▶ Dataset records
"""
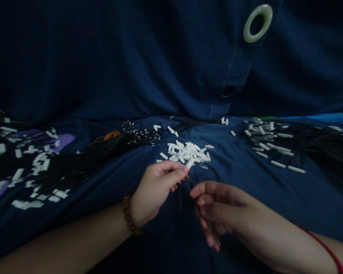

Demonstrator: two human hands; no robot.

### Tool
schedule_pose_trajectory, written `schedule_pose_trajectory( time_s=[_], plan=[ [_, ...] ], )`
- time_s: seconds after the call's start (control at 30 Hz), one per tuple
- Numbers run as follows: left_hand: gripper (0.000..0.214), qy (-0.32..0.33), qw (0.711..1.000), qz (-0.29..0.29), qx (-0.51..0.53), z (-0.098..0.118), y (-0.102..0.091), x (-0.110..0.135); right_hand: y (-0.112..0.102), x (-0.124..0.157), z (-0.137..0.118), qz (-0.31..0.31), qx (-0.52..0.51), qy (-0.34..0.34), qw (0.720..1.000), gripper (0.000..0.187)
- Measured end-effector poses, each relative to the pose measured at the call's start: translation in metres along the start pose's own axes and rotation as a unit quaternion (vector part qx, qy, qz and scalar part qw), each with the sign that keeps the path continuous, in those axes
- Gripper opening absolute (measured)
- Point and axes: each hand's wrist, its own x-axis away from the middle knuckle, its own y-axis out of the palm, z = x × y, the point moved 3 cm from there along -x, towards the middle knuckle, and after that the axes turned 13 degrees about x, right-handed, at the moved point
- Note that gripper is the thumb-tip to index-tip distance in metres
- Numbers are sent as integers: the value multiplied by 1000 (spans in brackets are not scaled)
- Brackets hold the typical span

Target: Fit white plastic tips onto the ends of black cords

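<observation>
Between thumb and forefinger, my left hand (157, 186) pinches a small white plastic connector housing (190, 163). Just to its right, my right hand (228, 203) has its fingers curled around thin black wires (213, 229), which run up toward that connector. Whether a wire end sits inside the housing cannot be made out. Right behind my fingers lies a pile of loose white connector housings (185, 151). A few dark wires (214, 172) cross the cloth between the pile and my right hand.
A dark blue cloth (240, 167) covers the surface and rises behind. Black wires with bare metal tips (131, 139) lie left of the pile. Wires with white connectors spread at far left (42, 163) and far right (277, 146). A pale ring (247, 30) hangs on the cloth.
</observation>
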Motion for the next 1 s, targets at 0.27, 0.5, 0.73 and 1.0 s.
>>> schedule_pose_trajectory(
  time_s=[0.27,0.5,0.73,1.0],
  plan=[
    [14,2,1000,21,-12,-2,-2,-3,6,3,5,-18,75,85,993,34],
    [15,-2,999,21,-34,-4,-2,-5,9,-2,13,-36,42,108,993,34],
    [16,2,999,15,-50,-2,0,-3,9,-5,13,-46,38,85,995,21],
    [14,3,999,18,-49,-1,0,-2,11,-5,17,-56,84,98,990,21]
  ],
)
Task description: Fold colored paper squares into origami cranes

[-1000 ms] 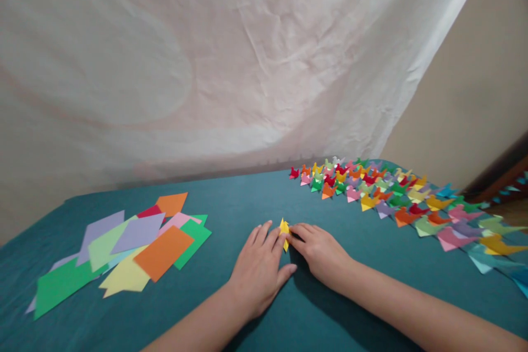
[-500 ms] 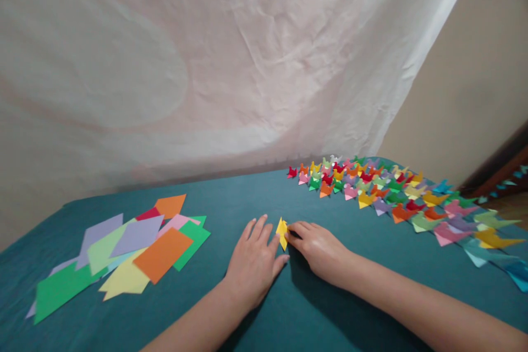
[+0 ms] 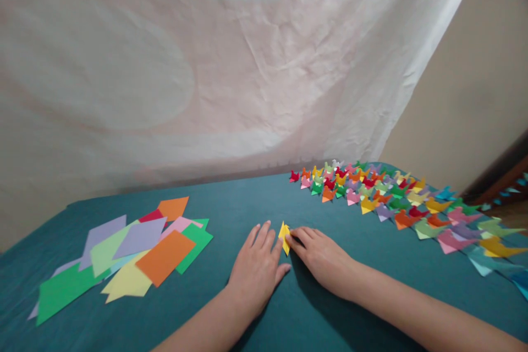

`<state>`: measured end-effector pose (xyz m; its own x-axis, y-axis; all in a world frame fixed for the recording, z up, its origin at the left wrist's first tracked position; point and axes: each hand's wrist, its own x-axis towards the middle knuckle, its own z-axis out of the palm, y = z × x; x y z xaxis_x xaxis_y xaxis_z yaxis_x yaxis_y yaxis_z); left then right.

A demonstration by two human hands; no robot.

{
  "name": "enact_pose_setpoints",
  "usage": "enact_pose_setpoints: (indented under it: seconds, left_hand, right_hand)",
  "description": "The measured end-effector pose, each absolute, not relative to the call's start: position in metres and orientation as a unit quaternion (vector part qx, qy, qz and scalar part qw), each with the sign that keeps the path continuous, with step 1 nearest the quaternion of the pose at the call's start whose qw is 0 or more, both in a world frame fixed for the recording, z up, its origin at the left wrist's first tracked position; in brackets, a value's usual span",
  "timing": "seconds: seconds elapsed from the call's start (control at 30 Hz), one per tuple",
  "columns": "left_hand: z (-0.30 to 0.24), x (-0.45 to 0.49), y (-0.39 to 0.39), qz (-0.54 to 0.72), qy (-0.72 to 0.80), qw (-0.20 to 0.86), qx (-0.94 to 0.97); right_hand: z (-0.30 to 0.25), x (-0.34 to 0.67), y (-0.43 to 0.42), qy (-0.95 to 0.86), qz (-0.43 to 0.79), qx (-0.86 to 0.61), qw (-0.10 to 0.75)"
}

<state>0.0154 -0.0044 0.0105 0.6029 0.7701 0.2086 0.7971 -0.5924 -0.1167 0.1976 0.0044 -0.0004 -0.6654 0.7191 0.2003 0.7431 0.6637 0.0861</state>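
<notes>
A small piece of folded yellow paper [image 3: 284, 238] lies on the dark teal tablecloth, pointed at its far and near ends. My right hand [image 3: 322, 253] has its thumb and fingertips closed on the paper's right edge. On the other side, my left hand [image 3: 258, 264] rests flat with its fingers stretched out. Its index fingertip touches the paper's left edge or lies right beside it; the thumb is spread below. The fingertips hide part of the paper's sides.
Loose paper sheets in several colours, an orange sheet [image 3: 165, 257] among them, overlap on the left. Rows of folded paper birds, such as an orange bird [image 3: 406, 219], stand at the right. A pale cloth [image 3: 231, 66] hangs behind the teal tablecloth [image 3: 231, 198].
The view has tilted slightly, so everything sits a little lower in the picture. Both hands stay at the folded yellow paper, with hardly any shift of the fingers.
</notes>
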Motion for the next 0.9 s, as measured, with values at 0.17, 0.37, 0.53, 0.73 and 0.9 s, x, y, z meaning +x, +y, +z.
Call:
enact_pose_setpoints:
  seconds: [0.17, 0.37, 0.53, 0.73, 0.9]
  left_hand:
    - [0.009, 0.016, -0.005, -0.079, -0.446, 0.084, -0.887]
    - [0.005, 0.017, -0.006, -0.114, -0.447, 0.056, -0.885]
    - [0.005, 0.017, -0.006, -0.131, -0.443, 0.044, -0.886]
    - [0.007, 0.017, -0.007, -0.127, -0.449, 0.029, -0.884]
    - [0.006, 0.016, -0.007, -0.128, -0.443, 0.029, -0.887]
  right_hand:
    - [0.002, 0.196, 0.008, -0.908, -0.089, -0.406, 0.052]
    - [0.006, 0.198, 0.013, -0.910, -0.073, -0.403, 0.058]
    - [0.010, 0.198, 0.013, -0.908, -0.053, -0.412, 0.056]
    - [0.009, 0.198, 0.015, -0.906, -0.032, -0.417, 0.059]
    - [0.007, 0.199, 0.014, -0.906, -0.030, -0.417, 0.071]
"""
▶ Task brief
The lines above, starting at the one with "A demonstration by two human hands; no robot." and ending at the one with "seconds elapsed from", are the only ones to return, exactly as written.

▶ Response
A demonstration by two human hands; no robot.

{
  "name": "enact_pose_setpoints",
  "usage": "enact_pose_setpoints: (indented under it: seconds, left_hand, right_hand)",
  "description": "The measured end-effector pose, each absolute, not relative to the call's start: position in metres and orientation as a unit quaternion (vector part qx, qy, qz and scalar part qw), each with the sign that keeps the path continuous, with step 1 nearest the quaternion of the pose at the call's start whose qw is 0 or more, both in a world frame fixed for the recording, z up, its origin at the left wrist's first tracked position; in brackets, a value's usual span",
  "timing": "seconds: seconds elapsed from the call's start (control at 30 Hz), one per tuple",

Nothing else remains in this exercise.